Your instructions ::
For this task, output every entry below exactly and omit the pictures.

(Data extracted from a collection)
· · · · · · ·
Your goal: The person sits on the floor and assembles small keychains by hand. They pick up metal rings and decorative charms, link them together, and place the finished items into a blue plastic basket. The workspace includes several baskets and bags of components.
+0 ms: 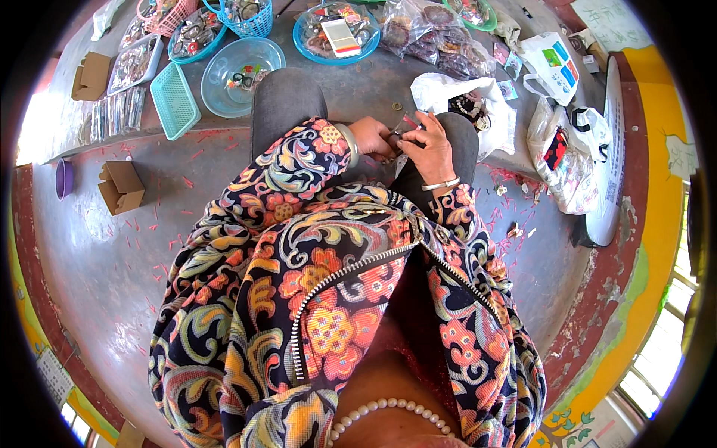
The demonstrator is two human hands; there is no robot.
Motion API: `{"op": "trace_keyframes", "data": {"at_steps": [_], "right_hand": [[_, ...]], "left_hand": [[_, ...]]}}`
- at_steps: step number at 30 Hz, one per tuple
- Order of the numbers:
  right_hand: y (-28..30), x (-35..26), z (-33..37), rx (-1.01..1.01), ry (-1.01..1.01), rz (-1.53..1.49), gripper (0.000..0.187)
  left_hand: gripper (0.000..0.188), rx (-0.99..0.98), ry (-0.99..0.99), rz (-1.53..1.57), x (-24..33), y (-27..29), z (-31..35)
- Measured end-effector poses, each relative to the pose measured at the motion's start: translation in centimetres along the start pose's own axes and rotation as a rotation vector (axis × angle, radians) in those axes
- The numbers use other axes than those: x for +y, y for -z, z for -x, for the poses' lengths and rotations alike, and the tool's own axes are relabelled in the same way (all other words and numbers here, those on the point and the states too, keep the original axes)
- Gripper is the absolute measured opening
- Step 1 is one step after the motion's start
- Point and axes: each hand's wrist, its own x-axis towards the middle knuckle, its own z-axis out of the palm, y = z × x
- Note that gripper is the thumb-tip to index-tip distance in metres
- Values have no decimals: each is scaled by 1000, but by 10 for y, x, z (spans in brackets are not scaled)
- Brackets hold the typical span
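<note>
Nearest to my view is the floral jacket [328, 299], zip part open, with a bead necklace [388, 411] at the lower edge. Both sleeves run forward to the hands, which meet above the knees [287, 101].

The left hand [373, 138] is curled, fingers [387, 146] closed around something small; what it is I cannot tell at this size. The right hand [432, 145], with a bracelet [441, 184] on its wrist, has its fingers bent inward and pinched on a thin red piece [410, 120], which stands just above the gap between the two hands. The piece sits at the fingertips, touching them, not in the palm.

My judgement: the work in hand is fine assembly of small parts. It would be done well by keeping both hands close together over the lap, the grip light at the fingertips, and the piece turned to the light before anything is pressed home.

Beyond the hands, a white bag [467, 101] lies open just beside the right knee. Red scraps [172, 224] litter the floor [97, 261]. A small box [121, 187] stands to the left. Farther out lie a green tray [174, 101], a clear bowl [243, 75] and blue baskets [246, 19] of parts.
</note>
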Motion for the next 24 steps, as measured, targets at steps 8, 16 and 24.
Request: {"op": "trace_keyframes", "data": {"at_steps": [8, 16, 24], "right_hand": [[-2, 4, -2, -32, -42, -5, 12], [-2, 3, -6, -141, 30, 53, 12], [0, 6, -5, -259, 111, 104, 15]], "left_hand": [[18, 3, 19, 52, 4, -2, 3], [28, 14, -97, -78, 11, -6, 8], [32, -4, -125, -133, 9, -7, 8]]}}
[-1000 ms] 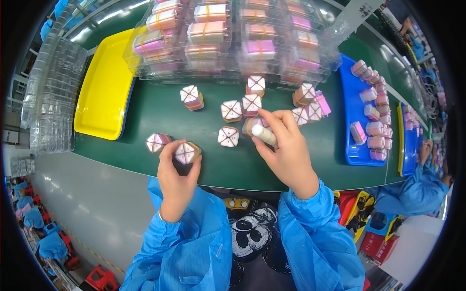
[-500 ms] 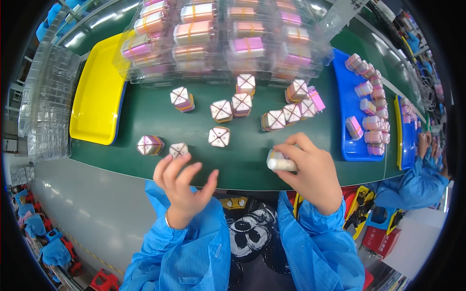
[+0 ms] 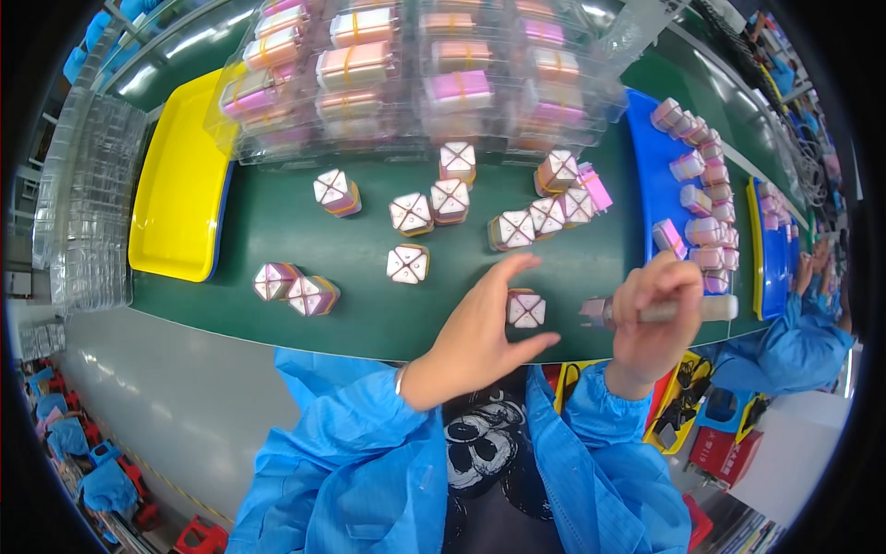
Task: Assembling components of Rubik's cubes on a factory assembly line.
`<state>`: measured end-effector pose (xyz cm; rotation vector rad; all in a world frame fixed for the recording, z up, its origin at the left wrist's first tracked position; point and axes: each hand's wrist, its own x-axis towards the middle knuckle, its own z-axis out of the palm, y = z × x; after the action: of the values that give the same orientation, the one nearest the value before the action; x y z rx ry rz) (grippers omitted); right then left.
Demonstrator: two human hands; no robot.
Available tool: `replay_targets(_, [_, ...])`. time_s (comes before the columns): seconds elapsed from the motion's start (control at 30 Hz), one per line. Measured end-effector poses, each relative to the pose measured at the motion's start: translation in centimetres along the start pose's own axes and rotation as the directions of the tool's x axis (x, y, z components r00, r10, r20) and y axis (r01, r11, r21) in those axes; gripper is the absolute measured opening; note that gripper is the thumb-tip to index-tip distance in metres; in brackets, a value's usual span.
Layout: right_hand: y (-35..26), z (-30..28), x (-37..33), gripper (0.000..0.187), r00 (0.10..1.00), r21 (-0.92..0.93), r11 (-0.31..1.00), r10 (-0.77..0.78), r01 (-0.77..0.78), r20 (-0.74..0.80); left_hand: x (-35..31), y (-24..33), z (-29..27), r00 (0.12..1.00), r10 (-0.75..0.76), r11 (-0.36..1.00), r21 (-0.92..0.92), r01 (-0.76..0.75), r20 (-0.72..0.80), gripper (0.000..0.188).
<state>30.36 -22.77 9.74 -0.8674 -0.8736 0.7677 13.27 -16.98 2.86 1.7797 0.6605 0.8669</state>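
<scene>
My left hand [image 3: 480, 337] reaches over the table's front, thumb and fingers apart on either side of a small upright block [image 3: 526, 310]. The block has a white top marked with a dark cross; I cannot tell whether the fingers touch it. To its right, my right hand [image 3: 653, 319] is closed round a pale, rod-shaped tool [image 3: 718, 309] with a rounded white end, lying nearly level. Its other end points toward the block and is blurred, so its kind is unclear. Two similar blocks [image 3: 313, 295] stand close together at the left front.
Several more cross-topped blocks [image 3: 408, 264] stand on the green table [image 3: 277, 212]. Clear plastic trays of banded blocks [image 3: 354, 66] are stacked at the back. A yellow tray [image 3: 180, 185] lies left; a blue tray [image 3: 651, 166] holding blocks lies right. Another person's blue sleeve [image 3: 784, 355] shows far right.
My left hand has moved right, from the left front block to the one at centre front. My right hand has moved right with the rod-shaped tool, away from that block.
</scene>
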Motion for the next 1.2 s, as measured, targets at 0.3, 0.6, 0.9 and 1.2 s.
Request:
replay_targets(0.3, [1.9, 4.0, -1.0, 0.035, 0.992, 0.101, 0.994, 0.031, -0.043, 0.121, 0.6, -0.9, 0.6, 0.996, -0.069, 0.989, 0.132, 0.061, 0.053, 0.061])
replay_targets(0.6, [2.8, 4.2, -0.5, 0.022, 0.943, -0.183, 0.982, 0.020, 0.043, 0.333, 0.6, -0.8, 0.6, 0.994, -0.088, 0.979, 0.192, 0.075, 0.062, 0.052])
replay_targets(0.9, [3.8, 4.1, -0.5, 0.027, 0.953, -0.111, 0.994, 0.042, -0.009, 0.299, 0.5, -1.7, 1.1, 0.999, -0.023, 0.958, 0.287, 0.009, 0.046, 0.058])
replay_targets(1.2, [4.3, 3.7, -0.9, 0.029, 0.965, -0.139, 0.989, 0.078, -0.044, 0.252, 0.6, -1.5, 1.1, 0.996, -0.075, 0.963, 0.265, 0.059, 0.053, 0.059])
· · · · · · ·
Result ::
Your goal: The person sits on the floor and assembles small keychains by hand. They pick up metal rings and decorative charms, link them together, and place the finished items into a blue plastic basket. The workspace includes several baskets and bags of components.
+0 ms: 
The demonstrator is two human hands; there is no robot.
Motion API: `{"op": "trace_keyframes", "data": {"at_steps": [_], "right_hand": [[_, ...]], "left_hand": [[_, ...]]}}`
- at_steps: step number at 30 Hz, one per tuple
- Order of the numbers:
  right_hand: y (-28..30), x (-35..26), z (-33..37), rx (-1.01..1.01), ry (-1.01..1.01), rz (-1.53..1.49), gripper (0.000..0.187)
  left_hand: gripper (0.000..0.188), rx (-0.99..0.98), ry (-0.99..0.99), rz (-1.53..1.57), x (-24..33), y (-27..29), z (-31..35)
- Measured end-effector poses, each relative to the pose measured at the motion's start: translation in centimetres along the start pose's own axes and rotation as a rotation vector (axis × angle, radians) in those axes
- The numbers use other axes than those: x for +y, y for -z, z for -x, for the poses' lengths and rotations alike, and the tool's own axes are relabelled in the same way (all other words and numbers here, those on the point and the states too, keep the original axes)
- Gripper is the absolute measured opening
- Step 1 is one step after the motion's start
- Point and axes: each hand's wrist, its own x-axis towards the middle knuckle, its own z-axis out of the palm, y = z × x
- Note that gripper is the thumb-tip to index-tip distance in metres
- Values have no decimals: each is scaled by 1000, but by 10 for y, x, z (spans in brackets are not scaled)
- Brackets hold the typical span
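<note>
Nearest to my view is the floral jacket [328, 299], zip part open, with a bead necklace [388, 411] at the lower edge. Both sleeves run forward to the hands, which meet above the knees [287, 101].

The left hand [373, 138] is curled, fingers [387, 146] closed around something small; what it is I cannot tell at this size. The right hand [432, 145], with a bracelet [441, 184] on its wrist, has its fingers bent inward and pinched on a thin red piece [410, 120], which stands just above the gap between the two hands. The piece sits at the fingertips, touching them, not in the palm.

My judgement: the work in hand is fine assembly of small parts. It would be done well by keeping both hands close together over the lap, the grip light at the fingertips, and the piece turned to the light before anything is pressed home.

Beyond the hands, a white bag [467, 101] lies open just beside the right knee. Red scraps [172, 224] litter the floor [97, 261]. A small box [121, 187] stands to the left. Farther out lie a green tray [174, 101], a clear bowl [243, 75] and blue baskets [246, 19] of parts.
</note>
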Motion for the next 24 steps, as measured, targets at steps 8, 16 and 24.
Request: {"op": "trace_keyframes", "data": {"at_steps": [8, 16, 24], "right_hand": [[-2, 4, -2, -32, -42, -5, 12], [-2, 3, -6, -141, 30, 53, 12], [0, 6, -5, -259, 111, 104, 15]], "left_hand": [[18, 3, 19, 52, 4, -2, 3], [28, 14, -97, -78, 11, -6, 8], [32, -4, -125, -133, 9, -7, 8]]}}
[-1000 ms] 
[-500 ms] 
[+0 ms] 
Task: Assembling components of Rubik's cubes on a factory assembly line.
`<state>`: measured end-effector pose (xyz cm; rotation vector rad; all in a world frame fixed for the recording, z up, its origin at the left wrist's first tracked position; point and axes: each hand's wrist, its own x-axis towards the middle knuckle, its own z-axis out of the palm, y = z × x; after the action: of the values that give the same orientation, the one nearest the value before the action; x y z rx ry rz) (grippers omitted); right then left.
Demonstrator: two human hands; no robot.
Available tool: `replay_targets(_, [_, ...])`. time_s (comes before the columns): seconds elapsed from the motion's start (control at 30 Hz), one per line. Measured end-effector poses, each relative to the pose measured at the motion's start: translation in centimetres along the start pose's own axes and rotation as the directions of the tool's x axis (x, y, z components r00, r10, r20) and y axis (r01, r11, r21) in those axes; gripper is the absolute measured opening; note that gripper is the thumb-tip to index-tip distance in metres; in brackets, a value's usual span.
Layout: right_hand: y (-35..26), z (-30..28), x (-37..33), gripper (0.000..0.187), r00 (0.10..1.00), r21 (-0.92..0.93), r11 (-0.31..1.00), r10 (-0.77..0.78), r01 (-0.77..0.78), r20 (-0.74..0.80); left_hand: x (-35..31), y (-24..33), z (-29..27), r00 (0.12..1.00), r10 (-0.75..0.76), r11 (-0.36..1.00), r21 (-0.92..0.92), r01 (-0.76..0.75), r20 (-0.72..0.80), gripper (0.000..0.188).
<state>30.36 -22.77 9.74 -0.8674 -0.8736 0.7677 13.27 -16.98 2.86 1.7797 0.6605 0.8669</state>
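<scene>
My left hand [image 3: 480, 337] reaches over the table's front, thumb and fingers apart on either side of a small upright block [image 3: 526, 310]. The block has a white top marked with a dark cross; I cannot tell whether the fingers touch it. To its right, my right hand [image 3: 653, 319] is closed round a pale, rod-shaped tool [image 3: 718, 309] with a rounded white end, lying nearly level. Its other end points toward the block and is blurred, so its kind is unclear. Two similar blocks [image 3: 313, 295] stand close together at the left front.
Several more cross-topped blocks [image 3: 408, 264] stand on the green table [image 3: 277, 212]. Clear plastic trays of banded blocks [image 3: 354, 66] are stacked at the back. A yellow tray [image 3: 180, 185] lies left; a blue tray [image 3: 651, 166] holding blocks lies right. Another person's blue sleeve [image 3: 784, 355] shows far right.
My left hand has moved right, from the left front block to the one at centre front. My right hand has moved right with the rod-shaped tool, away from that block.
</scene>
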Motion for the next 1.2 s, as measured, targets at 0.3, 0.6, 0.9 and 1.2 s.
Request:
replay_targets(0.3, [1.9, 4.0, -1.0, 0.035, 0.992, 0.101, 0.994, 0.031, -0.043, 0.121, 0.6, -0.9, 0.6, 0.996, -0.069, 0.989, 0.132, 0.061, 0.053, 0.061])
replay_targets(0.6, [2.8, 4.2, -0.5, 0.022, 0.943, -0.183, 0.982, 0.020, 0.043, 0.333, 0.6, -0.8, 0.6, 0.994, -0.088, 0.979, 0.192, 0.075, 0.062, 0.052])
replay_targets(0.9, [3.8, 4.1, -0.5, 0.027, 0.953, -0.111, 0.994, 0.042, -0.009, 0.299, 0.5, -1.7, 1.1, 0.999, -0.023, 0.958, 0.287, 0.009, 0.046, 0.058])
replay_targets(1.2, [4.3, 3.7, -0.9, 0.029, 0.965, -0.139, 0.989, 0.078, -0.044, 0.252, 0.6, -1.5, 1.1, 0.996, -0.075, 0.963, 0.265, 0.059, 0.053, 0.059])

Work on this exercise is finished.